Вдалеке протрусила белая лошадь, цокот копыт, смягченный снегом, катился по тихим улочкам…
Но теперь там что-то сломалось что сломалось там какой-то секрет что за секрет сам разберись попробуй ты уж не маленький ты просто лишняя деталь тебя и выбросить не жаль…
Театр был как шкатулка в шкатулке, китайцы любят такие штуки, шары, бесконечное число резных хрупких шаров, заключенных друг в друга. Одинокая лампочка под козырьком парадного подъезда светилась уютным желтым светом, в конусе света опадала и вздувалась снежная сетка.
Он обогнул здание, медленно, засунув руки в карманы, все глубже погружаясь в тихий теплый снежный сон, когда раз за разом запускаешь одну и ту же мелодию, но подкручиваешь невидимый рычажок так, чтобы она звучала все мягче, все нежнее, все минорнее…

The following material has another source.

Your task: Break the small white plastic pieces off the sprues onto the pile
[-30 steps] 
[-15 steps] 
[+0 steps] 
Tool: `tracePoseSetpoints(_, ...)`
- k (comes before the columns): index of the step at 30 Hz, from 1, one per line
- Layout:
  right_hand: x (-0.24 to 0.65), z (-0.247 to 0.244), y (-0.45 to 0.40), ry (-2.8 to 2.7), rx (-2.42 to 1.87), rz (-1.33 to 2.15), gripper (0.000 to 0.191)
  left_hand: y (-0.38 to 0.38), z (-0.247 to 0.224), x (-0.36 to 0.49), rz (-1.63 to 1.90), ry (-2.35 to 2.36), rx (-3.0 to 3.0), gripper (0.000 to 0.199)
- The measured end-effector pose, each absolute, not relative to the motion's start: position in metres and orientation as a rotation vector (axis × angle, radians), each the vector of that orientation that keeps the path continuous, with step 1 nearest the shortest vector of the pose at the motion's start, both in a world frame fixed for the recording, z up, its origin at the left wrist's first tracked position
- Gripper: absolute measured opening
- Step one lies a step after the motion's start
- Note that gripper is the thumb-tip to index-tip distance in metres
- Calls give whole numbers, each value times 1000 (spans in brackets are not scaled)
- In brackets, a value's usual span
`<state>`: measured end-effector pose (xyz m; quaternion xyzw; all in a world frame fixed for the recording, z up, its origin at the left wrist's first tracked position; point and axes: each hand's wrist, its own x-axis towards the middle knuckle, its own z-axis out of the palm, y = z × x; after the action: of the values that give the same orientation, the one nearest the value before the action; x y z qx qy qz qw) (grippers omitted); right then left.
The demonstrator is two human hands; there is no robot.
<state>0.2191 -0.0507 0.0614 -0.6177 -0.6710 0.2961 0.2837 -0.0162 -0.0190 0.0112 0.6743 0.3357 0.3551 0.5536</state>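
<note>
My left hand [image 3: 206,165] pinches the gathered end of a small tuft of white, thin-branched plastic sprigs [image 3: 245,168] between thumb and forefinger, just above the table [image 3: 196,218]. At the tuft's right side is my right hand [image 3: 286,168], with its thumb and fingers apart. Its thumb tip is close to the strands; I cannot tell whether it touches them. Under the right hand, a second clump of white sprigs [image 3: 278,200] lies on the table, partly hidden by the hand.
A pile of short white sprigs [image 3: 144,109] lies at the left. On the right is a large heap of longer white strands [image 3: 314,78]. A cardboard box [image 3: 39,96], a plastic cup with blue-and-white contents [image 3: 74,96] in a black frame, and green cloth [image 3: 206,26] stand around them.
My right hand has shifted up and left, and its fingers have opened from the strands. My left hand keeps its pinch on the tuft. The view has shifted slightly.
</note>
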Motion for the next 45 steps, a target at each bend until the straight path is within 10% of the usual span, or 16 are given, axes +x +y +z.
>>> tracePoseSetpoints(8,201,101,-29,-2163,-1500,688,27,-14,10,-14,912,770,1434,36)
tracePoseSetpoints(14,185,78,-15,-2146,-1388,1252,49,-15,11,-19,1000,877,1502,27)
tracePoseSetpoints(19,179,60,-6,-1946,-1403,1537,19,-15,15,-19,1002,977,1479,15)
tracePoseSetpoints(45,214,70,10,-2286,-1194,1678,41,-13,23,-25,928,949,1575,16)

Звонок у служебного хода был утоплен в гнездо, наверное, на него слишком часто жали. Ему пришлось сильно давить красным холодным пальцем, и звонок был тоже холодный и красный… Смешно. Он стоял и слушал шарканье шагов по паркету, потом тихий металлический звук отодвигаемых засовов.
– Я могу пройти?
– Можешь. – Темный силуэт чуть покачивался на фоне освещенной каптерки. – Ноги вытри.
Он вытер ноги.
Старый электрочайник с торчащим из него чиненным проводом, и газета на столе, вся в сморщенных кольцах от мокрого подстаканника, и койка, укрытая старым фланелевым одеялом. Плюс швабра с распластавшейся на полу, точно битая летучая мышь, мокрой тряпкой. Еще тут был старый электрический обогреватель, с открытой спиралью, убранной в сетчатый короб. Их вообще по технике безопасности можно?
– Вон туда можешь сесть.
Он сел на продавленный стул, предварительно придвинув его ближе к обогревателю, потому что у него замерзли ноги.

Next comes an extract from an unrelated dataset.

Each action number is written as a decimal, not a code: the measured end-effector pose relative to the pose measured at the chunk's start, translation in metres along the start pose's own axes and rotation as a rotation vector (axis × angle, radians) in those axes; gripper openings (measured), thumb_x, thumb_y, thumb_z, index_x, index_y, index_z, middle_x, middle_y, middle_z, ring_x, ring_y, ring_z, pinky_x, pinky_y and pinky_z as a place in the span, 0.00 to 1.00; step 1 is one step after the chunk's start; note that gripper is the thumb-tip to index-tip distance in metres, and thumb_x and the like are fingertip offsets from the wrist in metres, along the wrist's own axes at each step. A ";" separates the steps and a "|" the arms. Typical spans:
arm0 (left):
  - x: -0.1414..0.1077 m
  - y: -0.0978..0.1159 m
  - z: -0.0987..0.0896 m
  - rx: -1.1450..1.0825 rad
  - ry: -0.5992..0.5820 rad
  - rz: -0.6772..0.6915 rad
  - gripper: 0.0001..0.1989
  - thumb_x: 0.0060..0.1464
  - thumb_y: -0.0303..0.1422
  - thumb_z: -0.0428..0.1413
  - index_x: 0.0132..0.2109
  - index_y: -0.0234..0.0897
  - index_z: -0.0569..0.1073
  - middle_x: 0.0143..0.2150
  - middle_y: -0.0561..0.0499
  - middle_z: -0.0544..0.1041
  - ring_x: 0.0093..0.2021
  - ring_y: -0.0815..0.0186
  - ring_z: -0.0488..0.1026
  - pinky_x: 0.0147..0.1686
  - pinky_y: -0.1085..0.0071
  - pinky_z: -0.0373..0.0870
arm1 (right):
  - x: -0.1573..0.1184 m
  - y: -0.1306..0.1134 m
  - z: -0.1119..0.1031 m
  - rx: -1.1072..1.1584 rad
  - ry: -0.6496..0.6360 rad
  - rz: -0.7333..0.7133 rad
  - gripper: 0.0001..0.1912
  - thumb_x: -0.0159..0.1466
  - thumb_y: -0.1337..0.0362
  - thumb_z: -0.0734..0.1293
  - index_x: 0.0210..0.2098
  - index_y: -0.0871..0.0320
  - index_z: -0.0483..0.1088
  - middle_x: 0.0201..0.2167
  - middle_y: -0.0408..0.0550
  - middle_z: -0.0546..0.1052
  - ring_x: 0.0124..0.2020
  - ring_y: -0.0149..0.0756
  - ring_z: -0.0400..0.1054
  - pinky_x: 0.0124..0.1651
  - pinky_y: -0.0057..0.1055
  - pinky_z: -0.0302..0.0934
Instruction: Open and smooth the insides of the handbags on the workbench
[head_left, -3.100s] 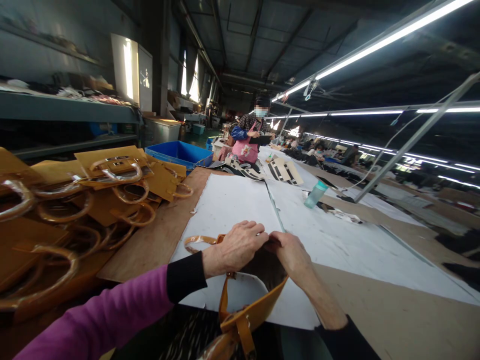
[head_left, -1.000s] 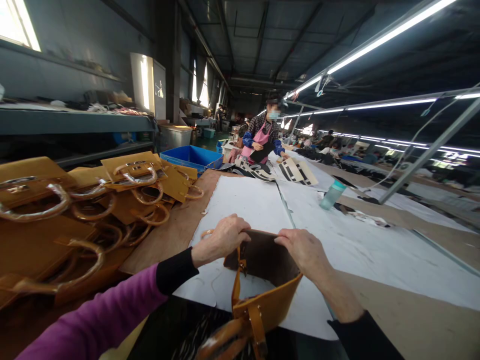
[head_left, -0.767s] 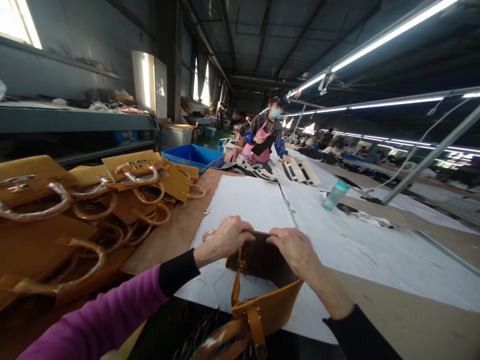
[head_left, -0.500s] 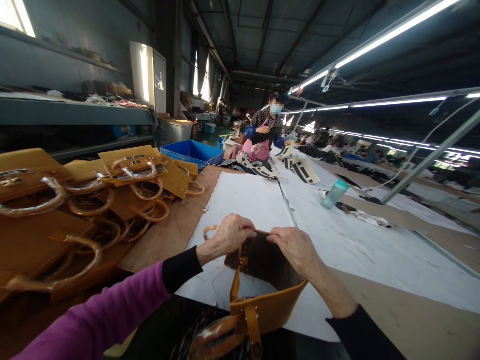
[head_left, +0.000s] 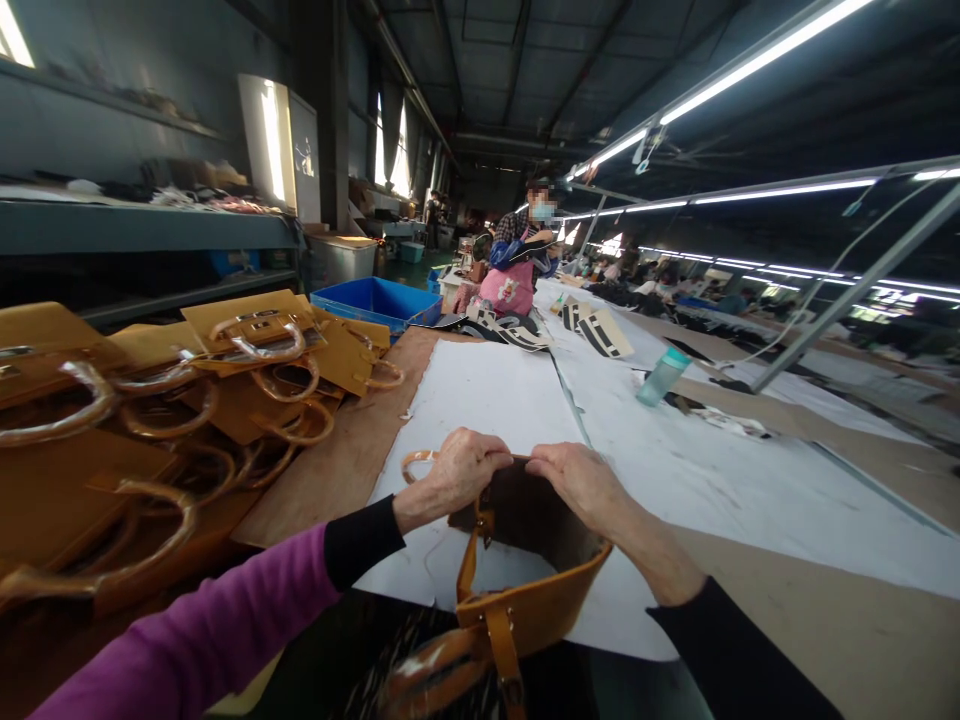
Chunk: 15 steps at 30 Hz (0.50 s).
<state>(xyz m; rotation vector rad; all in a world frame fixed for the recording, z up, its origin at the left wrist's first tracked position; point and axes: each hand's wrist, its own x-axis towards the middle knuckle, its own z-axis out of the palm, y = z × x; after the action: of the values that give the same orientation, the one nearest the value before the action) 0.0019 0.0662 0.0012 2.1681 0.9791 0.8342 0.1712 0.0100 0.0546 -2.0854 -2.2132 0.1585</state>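
A mustard-brown handbag (head_left: 551, 607) stands open at the table's near edge, its dark lining showing. My left hand (head_left: 466, 468) pinches the far rim of the bag between thumb and fingers. Close beside it, my right hand (head_left: 581, 482) grips the same rim, a small gap between the two. One wrapped handle (head_left: 418, 462) shows behind my left wrist. The other handle (head_left: 439, 665) hangs on the near side, under a strap (head_left: 504, 650) with metal fittings. My fingertips partly hide the rim.
At left lies a heap of similar handbags (head_left: 82, 470) with film-wrapped handles. Behind it is a blue bin (head_left: 379, 300). White paper (head_left: 480, 385) covers the table, with a teal bottle (head_left: 664, 376) at right and black-and-cream cut pieces (head_left: 600, 332) farther back. A masked co-worker (head_left: 517, 250) stands beyond.
My right hand has shifted slightly left along the rim, closer to my left hand. The co-worker's arms and body have turned. The whole view has shifted slightly.
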 end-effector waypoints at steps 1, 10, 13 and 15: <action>0.000 0.001 -0.001 0.004 -0.003 0.006 0.13 0.52 0.33 0.49 0.32 0.34 0.77 0.22 0.54 0.71 0.23 0.72 0.63 0.26 0.78 0.58 | -0.004 0.007 -0.002 -0.008 -0.018 0.030 0.14 0.61 0.59 0.57 0.23 0.55 0.67 0.22 0.41 0.71 0.27 0.31 0.62 0.30 0.27 0.47; -0.007 0.005 0.004 0.030 0.009 0.054 0.13 0.53 0.34 0.49 0.31 0.34 0.76 0.20 0.55 0.67 0.22 0.73 0.61 0.26 0.78 0.57 | -0.023 0.028 -0.002 0.001 -0.009 0.129 0.18 0.62 0.57 0.54 0.22 0.56 0.64 0.23 0.43 0.71 0.29 0.32 0.62 0.31 0.27 0.49; -0.010 0.008 0.002 0.054 0.007 0.049 0.13 0.53 0.35 0.48 0.30 0.34 0.76 0.20 0.55 0.67 0.22 0.73 0.61 0.25 0.78 0.56 | -0.024 0.023 -0.003 -0.008 0.020 0.145 0.18 0.62 0.56 0.54 0.22 0.55 0.65 0.24 0.43 0.71 0.30 0.33 0.63 0.31 0.27 0.49; -0.013 0.011 -0.001 0.075 -0.007 0.048 0.14 0.54 0.35 0.48 0.31 0.35 0.76 0.20 0.55 0.68 0.22 0.73 0.61 0.25 0.78 0.56 | -0.029 0.021 -0.006 0.001 0.007 0.169 0.17 0.62 0.55 0.54 0.22 0.55 0.65 0.25 0.43 0.72 0.30 0.34 0.64 0.31 0.27 0.50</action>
<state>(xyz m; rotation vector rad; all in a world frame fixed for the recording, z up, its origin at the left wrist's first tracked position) -0.0014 0.0504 0.0064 2.2645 0.9728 0.8243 0.1946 -0.0177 0.0578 -2.2679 -2.0301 0.1638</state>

– Вертиго, – сказал он. – «Смерть Петрония». Загадочная история, верно?
Его собеседник неопределенно хмыкнул.
– У меня есть одна версия. Могу изложить, если интересно.
– Валяй.
Спираль электрообогревателя тихонько зудела, у него зачесалась шея.

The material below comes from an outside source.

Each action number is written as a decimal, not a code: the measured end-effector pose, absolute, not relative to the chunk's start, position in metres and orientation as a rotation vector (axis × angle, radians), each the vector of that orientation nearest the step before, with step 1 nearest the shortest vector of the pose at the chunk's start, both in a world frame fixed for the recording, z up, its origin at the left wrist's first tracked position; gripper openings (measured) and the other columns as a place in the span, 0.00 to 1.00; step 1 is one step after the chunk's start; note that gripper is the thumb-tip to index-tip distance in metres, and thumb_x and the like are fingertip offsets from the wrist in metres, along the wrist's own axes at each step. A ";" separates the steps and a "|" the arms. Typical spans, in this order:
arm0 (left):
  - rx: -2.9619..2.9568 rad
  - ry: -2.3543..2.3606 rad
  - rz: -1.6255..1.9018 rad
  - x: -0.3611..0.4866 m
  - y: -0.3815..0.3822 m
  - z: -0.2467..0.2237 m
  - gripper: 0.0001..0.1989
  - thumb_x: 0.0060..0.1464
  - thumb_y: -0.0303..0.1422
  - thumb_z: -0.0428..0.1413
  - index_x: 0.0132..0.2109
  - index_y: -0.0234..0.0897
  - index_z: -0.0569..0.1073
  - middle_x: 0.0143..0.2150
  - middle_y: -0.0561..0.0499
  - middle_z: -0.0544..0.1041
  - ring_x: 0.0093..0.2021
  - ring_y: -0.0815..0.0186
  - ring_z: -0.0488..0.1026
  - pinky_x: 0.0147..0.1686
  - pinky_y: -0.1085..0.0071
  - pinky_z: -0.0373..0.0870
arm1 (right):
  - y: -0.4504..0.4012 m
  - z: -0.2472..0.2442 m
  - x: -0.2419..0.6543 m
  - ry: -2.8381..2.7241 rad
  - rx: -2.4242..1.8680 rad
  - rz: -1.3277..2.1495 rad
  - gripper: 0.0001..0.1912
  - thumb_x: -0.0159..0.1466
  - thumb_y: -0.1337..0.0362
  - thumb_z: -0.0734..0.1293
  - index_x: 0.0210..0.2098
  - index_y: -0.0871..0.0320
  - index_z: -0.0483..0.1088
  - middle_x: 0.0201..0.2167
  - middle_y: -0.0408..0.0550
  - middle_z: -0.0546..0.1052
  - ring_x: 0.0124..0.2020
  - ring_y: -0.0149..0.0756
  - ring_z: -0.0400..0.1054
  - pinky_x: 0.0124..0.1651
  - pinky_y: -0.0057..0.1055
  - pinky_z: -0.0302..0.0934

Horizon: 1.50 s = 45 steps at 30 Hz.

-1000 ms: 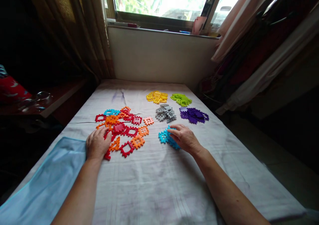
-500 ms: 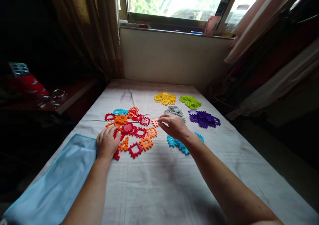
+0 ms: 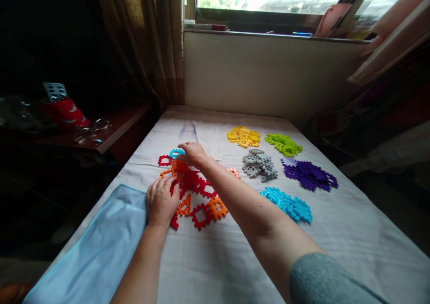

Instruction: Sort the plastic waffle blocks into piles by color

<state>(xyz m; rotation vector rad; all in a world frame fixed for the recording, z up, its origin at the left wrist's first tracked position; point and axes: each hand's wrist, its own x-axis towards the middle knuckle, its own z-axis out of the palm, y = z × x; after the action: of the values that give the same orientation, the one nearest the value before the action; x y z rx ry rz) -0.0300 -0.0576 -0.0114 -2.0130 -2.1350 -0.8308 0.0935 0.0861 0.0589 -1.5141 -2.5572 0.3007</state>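
My left hand (image 3: 163,201) rests on the left edge of a spread of red pieces (image 3: 200,217) and orange pieces (image 3: 217,208), its fingers bent over them. My right hand (image 3: 192,154) is at the back of that spread, fingertips at a light-blue square piece (image 3: 176,153); whether it grips the piece I cannot make out. A red square frame (image 3: 164,160) lies just left of that piece. Part of the spread is hidden under my right forearm, where a pale orange piece (image 3: 234,172) shows behind it.
Piles of yellow (image 3: 243,136), green (image 3: 284,144), grey (image 3: 260,164), purple (image 3: 311,175) and blue pieces (image 3: 288,204) lie to the right. A light-blue cloth (image 3: 97,245) covers the bed's left side. Glasses (image 3: 92,131) sit on a side table (image 3: 124,120).
My right hand has moved left from the pale orange piece to the light-blue piece at the back. The view has turned left. My left hand stays on the red and orange pieces.
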 end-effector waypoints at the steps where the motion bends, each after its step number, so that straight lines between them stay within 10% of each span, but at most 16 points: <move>1: -2.010 -2.133 -0.827 -0.030 -0.058 -0.012 0.15 0.58 0.35 0.50 0.47 0.39 0.78 0.50 0.44 0.79 0.53 0.53 0.71 0.57 0.57 0.64 | 0.091 0.058 0.087 -2.574 -1.525 0.313 0.26 0.65 0.52 0.64 0.61 0.50 0.66 0.58 0.53 0.73 0.58 0.48 0.66 0.57 0.45 0.61; 12: -2.004 -2.108 -0.835 -0.030 -0.059 -0.012 0.14 0.58 0.35 0.51 0.47 0.40 0.77 0.50 0.45 0.79 0.53 0.55 0.71 0.58 0.58 0.63 | 0.088 0.059 0.101 -2.409 -1.604 0.337 0.26 0.65 0.51 0.65 0.60 0.51 0.67 0.56 0.52 0.73 0.54 0.43 0.69 0.54 0.37 0.62; 30: -2.025 -2.153 -0.776 -0.034 -0.051 -0.009 0.18 0.58 0.38 0.47 0.46 0.37 0.78 0.51 0.42 0.79 0.52 0.52 0.72 0.57 0.56 0.65 | -0.123 0.013 0.394 -1.765 -1.783 -0.037 0.25 0.61 0.53 0.65 0.56 0.56 0.70 0.51 0.56 0.77 0.51 0.49 0.72 0.55 0.47 0.67; 45: -2.051 -2.124 -0.791 -0.037 -0.049 -0.011 0.18 0.57 0.38 0.47 0.45 0.38 0.78 0.50 0.43 0.79 0.51 0.53 0.73 0.55 0.57 0.67 | -0.088 0.046 0.352 -1.901 -1.606 -0.048 0.14 0.63 0.58 0.65 0.46 0.52 0.77 0.51 0.53 0.78 0.53 0.46 0.71 0.57 0.46 0.64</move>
<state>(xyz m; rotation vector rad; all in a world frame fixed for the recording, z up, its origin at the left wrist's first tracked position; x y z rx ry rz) -0.0371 -0.0488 -0.0111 -2.0505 -2.1244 -0.7906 0.3519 -0.0878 0.0463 -1.6057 -1.9006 -0.0482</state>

– Очень, как бы это сказать, нравоучительная. Вертиго был бездарен. Он так прекрасно все устроил, с этой оперой, с этой расстановкой фигурантов, с этим действом, и сам же все погубил, потому что сочиненное им либретто плохо повлияло на тонкие вибрации. Все адепты новой жизни как правило бездарны, иначе зачем им желать этой новой жизни? А талант такая штука, если его нет, никакие гармонии не помогут. И он продолжал что-то там пописывать, и продавался то одним, то другим, потому что люди – это всего лишь инструмент, какая разница… Но, как все тираны и графоманы, он жаждал любви и признания, вот в чем беда. И узнав, что кто-то там всерьез занимается его творчеством, а они все любят говорить о себе – мое творчество, он не выдерживает и отправляет рукопись по почте, и списывается с этим бедным книжным червем, и вызывает его к себе, и открывает ему свою истерзанную душу… Ну, а потом спохватывается, конечно. И убивает беднягу, чтобы окончательно затереть следы. Неплохая версия, верно?